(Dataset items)
____

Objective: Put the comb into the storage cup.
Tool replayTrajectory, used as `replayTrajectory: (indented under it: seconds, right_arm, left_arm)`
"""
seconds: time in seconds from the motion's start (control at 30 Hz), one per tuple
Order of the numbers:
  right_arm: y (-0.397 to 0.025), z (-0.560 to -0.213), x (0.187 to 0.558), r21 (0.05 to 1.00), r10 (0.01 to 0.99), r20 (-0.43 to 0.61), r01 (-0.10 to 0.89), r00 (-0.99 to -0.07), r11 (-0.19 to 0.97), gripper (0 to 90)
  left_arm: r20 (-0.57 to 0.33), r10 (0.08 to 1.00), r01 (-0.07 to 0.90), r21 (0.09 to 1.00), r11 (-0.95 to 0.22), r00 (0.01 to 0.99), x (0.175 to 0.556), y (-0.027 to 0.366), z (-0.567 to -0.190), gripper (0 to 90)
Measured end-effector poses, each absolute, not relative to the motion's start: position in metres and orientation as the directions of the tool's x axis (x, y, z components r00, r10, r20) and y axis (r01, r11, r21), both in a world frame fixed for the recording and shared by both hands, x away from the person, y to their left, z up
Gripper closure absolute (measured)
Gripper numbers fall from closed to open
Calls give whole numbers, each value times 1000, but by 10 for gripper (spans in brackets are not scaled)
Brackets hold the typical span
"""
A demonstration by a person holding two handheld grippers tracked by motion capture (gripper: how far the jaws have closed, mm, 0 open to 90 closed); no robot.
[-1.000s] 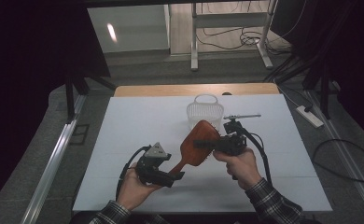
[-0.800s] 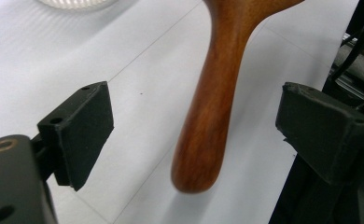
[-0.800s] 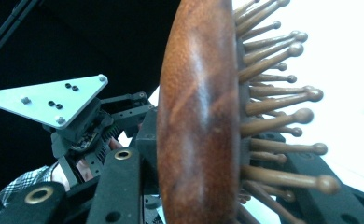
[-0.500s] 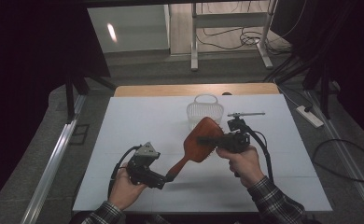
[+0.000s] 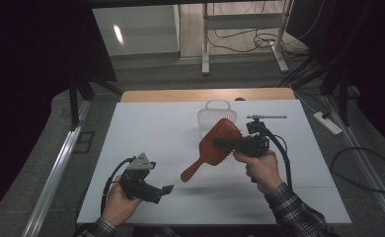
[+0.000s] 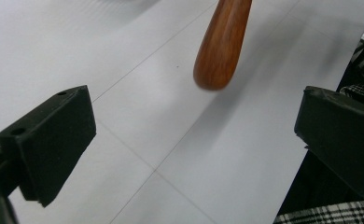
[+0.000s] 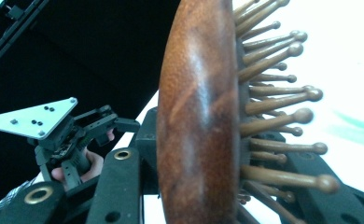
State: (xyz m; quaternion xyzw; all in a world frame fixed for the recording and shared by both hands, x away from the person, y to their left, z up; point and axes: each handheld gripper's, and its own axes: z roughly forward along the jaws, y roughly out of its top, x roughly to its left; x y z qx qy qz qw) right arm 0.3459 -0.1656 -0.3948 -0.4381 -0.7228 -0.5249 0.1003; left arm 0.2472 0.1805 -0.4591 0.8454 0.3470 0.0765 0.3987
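A brown wooden hairbrush hangs above the white table, its handle slanting down to the left. My right gripper is shut on the brush head, with the wooden bristles sticking out to one side. My left gripper is open near the table's front left, with nothing between its jaws. In the left gripper view the rounded end of the brush handle hovers ahead of the wide-apart fingers, clear of them.
A small white wire basket stands behind the brush near the table's far side. The white tabletop ends in a wooden strip at the back. A power strip and cables lie on the floor at right.
My left gripper let go of the brush handle and drew back toward the front left. The right gripper kept the brush head and lifted it slightly right.
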Motion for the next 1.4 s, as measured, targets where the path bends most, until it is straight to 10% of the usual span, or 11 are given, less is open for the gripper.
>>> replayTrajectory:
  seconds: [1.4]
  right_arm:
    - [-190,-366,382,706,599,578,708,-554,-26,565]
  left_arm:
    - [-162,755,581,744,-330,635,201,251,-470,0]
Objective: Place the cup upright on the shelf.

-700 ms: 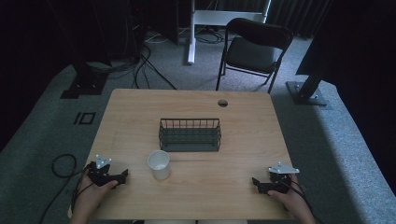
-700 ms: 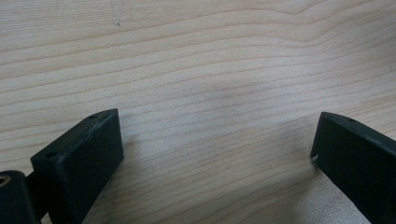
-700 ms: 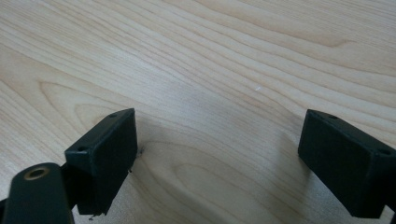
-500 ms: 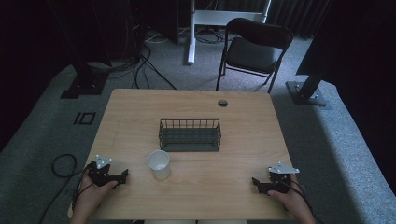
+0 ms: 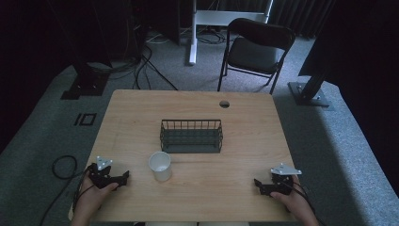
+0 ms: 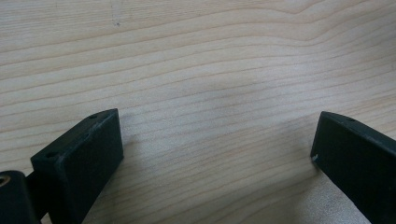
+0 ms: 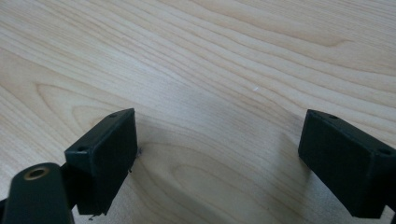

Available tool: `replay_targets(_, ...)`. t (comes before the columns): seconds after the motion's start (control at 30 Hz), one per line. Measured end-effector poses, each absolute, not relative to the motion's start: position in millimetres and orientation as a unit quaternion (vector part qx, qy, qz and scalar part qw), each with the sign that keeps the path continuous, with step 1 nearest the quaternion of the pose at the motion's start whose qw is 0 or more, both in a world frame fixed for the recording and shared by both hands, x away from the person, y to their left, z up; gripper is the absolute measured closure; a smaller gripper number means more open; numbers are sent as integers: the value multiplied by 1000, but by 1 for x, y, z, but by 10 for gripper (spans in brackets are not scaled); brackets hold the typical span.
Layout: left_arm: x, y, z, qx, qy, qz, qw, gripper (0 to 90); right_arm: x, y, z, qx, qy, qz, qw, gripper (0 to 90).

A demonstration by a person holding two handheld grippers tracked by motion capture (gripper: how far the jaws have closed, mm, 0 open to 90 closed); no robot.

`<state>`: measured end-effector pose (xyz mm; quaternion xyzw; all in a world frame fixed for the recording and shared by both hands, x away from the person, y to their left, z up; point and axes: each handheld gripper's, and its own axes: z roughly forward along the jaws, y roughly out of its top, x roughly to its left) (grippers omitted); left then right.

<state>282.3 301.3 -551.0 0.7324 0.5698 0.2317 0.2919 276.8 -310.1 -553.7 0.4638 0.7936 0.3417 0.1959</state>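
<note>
Beside left tool (image 5: 123, 177), cup (image 5: 160, 165)

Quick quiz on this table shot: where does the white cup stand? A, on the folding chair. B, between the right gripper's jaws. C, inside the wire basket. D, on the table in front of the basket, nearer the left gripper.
D: the white cup stands upright on the table, outside the wire basket, closer to the left gripper than to the right gripper.

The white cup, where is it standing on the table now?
In the high view, the white cup stands upright on the table, just in front of the wire basket, nearer its left end and the left hand-held gripper.
</note>
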Motion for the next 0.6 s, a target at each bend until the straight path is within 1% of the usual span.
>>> replay_targets(0.6, 282, 301, -551, 734, 568, 231, 292, 26, 283, -303, -553, 474, 785, 347, 197, 124)
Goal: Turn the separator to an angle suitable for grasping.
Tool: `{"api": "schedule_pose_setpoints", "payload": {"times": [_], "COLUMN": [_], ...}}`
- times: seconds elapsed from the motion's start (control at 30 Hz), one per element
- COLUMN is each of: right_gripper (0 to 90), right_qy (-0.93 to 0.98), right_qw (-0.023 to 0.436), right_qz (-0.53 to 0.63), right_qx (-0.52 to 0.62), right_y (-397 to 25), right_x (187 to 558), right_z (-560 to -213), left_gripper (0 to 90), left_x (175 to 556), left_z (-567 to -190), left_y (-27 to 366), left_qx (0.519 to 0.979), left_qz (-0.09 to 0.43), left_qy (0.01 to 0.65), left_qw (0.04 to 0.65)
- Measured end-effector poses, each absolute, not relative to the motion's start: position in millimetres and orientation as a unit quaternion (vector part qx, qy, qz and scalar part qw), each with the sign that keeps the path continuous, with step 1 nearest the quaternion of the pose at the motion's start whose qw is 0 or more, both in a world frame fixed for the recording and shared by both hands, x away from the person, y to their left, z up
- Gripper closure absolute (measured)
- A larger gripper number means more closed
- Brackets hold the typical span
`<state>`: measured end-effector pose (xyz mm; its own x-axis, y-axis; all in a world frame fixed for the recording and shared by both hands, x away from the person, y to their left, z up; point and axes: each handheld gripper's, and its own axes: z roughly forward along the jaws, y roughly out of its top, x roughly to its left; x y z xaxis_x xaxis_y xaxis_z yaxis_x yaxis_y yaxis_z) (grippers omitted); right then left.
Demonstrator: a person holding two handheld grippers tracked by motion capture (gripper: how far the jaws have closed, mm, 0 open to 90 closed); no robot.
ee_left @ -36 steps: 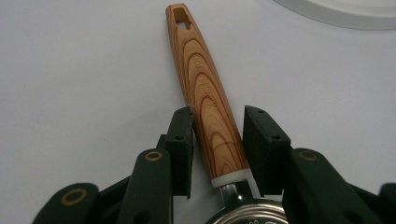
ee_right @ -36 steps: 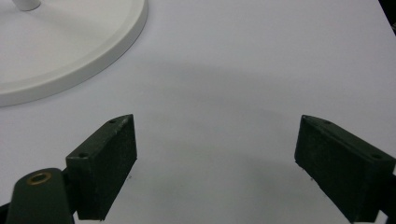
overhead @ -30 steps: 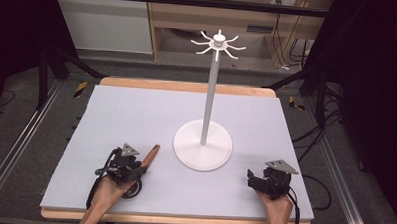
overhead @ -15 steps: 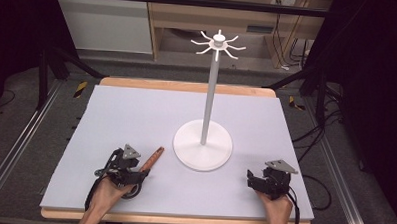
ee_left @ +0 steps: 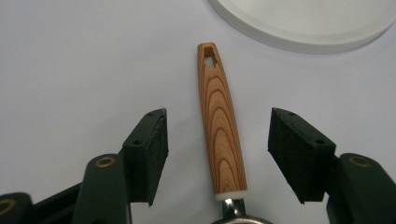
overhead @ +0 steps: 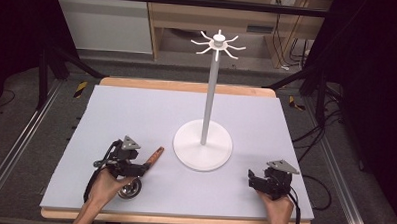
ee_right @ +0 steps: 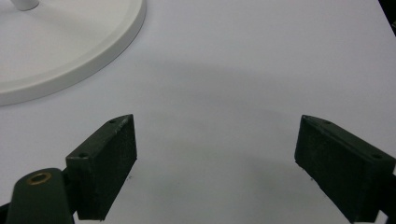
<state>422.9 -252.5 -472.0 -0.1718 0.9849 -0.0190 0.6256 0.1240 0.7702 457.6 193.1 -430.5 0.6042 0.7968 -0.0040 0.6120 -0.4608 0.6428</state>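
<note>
A utensil with a striped wooden handle (overhead: 155, 156) (ee_left: 215, 88) and a metal head (overhead: 129, 189) lies on the grey mat, left of the white stand. My left gripper (overhead: 141, 166) (ee_left: 218, 128) is open, one jaw on each side of the handle and not touching it. A slot at the handle's tip points toward the stand's round base (overhead: 203, 144) (ee_left: 303, 23). The stand's pole carries several white hooks (overhead: 218, 42) at the top. At the mat's front right, my right gripper (overhead: 253, 178) (ee_right: 215, 126) rests open with nothing between its jaws.
The grey mat (overhead: 136, 110) covers a wooden table with rails along both sides. The stand's base (ee_right: 60, 42) lies to the upper left of the right gripper. Shelving and cables stand beyond the far edge.
The left hand and gripper have shifted slightly at the utensil, and the handle now lies a little flatter, pointing more to the right. The right gripper has not moved.
</note>
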Motion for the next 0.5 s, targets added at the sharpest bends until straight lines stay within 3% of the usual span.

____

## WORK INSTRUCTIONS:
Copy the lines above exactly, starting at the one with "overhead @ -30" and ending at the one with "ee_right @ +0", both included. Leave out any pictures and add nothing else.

## FINISHED TASK:
overhead @ -30 steps: 
overhead @ -15 steps: 
ee_left @ +0 steps: 
overhead @ +0 steps: 
ee_right @ +0 steps: 

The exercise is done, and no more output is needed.